- Joined
- Jan 9, 2008
- Messages
- 196
Where does creating a corporation come into play when investing in real estate? Is it best to create one right away or to roll properties into one down the road? I originally thought that it would be best to create a corporation, loan it money for stocks and real estate to grow and that way it would be separate from my work earnings and it could enjoy a 16% tax rate. I understand that to have a real estate co. you need 5 full time employees to qualify as one to get the 16% tax rate. If you go with doing something else with the corporation as in being a renovator, it has to be in it 90% of the income. You get 10% of whatever else, stocks, real estate etc under the 16% tax rate, otherwise there is no difference holding it outside of the corporation since the tax rate is the same as the personal tax rate. The only advantage of a corporation is the limited liability factor then. Is there a blueprint on how you want to take the right steps in leading up to using a corporation to make the most of what you have? And of course how to avoid pitfalls with one.

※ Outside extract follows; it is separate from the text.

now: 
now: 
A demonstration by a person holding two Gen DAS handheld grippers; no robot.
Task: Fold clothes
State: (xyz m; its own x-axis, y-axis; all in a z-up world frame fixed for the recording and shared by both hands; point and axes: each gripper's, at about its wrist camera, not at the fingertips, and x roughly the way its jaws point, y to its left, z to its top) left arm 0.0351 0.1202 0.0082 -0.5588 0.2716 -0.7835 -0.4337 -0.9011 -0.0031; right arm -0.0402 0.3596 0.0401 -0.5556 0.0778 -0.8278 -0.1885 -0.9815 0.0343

The big pitfall seems to be the extra expenses to operate one. I tried to get a corporate rate financing for a line of credit secured by several properties and it was around 2% more than my personal line of credit. They said because the corporation is more risky, even if i put my properties into it??? It seems the best way to buy properties is to use a line of credit against your principle residence and then roll it over into the corporation once you pay it off and then go and acquire another.